Proposta pode alterar direito de herança de cônjuges no Brasil
(Imagem: Canva)
Uma proposta em análise no Senado pode provocar mudanças significativas na herança no Brasil, especialmente no que diz respeito aos direitos de cônjuges após a morte do parceiro. O Projeto de Lei 4 de 2025 prevê retirar esposas, maridos e companheiros da lista de herdeiros necessários.
Na prática, isso significa que o cônjuge deixaria de ter direito automático à herança, como ocorre atualmente. A medida altera pontos importantes do Código Civil e pode impactar diretamente a forma como os bens são distribuídos.
O que muda com a proposta
Hoje, a legislação garante ao cônjuge participação obrigatória na herança no Brasil, ao lado de filhos, netos, pais e avós. Com a nova proposta, essa proteção deixaria de existir.
Caso o projeto seja aprovado, o cônjuge sobrevivente não disputaria mais a herança com descendentes ou ascendentes. O direito aos bens dependeria de testamento ou de regras secundárias da sucessão.
A proposta também reposiciona o cônjuge na ordem sucessória, colocando-o atrás de parentes consanguíneos diretos, como filhos e pais.
Direito à meação continua garantido
Mesmo com as mudanças previstas na herança no Brasil, o direito à meação não será alterado. Isso significa que o cônjuge continuará tendo direito à parte dos bens adquiridos durante o casamento, conforme o regime adotado.
No entanto, essa divisão não deve ser confundida com herança. A meação diz respeito apenas ao patrimônio construído em conjunto, enquanto a herança envolve a partilha dos bens deixados após a morte.
Testamento ganha mais importância
Com a possível mudança na herança no Brasil, o testamento passa a ter papel ainda mais relevante. A proposta permite que o titular dos bens tenha maior liberdade para decidir como parte do patrimônio será distribuída.
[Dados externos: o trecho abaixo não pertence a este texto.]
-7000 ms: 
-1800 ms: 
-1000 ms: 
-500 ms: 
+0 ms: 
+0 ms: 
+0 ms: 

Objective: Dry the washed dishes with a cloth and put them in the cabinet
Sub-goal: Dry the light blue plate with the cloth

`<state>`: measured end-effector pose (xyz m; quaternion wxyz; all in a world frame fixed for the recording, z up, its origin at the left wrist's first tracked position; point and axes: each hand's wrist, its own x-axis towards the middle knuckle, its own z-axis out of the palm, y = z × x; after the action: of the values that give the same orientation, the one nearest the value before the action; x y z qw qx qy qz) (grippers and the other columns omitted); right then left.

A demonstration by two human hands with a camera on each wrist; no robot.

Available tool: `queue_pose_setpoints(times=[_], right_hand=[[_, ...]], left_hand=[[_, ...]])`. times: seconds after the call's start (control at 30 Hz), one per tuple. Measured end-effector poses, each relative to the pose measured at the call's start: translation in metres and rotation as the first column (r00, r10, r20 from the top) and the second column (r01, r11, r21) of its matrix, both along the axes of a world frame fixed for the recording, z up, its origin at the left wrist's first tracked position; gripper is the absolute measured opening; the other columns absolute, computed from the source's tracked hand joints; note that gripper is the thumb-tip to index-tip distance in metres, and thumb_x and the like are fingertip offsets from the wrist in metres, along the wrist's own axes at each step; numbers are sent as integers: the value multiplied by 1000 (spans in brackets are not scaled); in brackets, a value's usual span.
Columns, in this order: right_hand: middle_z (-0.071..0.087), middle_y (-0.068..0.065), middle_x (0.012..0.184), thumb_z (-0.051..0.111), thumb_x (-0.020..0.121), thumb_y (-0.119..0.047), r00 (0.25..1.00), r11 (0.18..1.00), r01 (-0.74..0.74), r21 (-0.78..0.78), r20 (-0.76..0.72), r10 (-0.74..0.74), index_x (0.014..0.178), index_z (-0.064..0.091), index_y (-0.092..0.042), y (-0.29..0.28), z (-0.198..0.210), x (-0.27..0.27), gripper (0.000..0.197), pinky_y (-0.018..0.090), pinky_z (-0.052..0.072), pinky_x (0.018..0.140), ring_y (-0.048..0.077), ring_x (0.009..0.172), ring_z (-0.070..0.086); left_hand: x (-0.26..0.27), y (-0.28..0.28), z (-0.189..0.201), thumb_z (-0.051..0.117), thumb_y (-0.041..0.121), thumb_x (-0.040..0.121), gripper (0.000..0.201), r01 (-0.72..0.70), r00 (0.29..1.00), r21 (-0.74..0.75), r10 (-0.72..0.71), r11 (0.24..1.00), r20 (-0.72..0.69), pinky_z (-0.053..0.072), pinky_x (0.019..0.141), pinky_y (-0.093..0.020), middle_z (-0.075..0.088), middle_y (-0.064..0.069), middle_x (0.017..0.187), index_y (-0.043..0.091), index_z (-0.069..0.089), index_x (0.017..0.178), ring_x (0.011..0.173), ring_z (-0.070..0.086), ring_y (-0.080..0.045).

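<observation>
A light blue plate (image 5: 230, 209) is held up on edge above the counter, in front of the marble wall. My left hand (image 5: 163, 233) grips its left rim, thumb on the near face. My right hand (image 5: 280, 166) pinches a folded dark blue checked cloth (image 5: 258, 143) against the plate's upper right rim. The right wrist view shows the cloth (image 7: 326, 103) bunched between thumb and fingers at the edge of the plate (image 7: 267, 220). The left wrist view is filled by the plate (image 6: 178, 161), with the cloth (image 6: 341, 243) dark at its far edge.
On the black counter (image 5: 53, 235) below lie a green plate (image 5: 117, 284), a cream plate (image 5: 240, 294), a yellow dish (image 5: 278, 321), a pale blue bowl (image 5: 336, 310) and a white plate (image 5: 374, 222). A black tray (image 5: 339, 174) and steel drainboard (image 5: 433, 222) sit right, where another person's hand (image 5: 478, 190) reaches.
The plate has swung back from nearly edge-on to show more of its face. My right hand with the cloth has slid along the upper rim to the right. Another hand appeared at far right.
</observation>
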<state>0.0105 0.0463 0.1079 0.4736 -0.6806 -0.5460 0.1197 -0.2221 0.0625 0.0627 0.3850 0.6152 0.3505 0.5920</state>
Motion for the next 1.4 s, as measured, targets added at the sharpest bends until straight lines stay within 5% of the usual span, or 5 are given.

Especialistas apontam que, nesse cenário, o cônjuge pode até ficar fora da herança, caso não seja incluído no testamento.
Atualmente, a exclusão de herdeiros obrigatórios só ocorre em situações específicas previstas em lei, como casos graves envolvendo o falecido.
Debate gera divergências
A proposta tem gerado debate entre especialistas em direito civil. Parte dos juristas entende que a mudança acompanha a evolução das relações familiares e a maior independência financeira entre os cônjuges.
Por outro lado, há preocupações sobre possíveis impactos negativos, especialmente para pessoas economicamente dependentes, que poderiam ficar desprotegidas com a nova regra.
Próximos passos do projeto
A alteração nas regras de herança no Brasil ainda precisa passar por análise no Senado e, posteriormente, pela Câmara dos Deputados. Somente após aprovação nas duas casas e sanção presidencial é que a medida poderá entrar em vigor.
Até lá, o tema deve continuar em discussão, envolvendo aspectos jurídicos, sociais e econômicos que afetam diretamente milhões de brasileiros.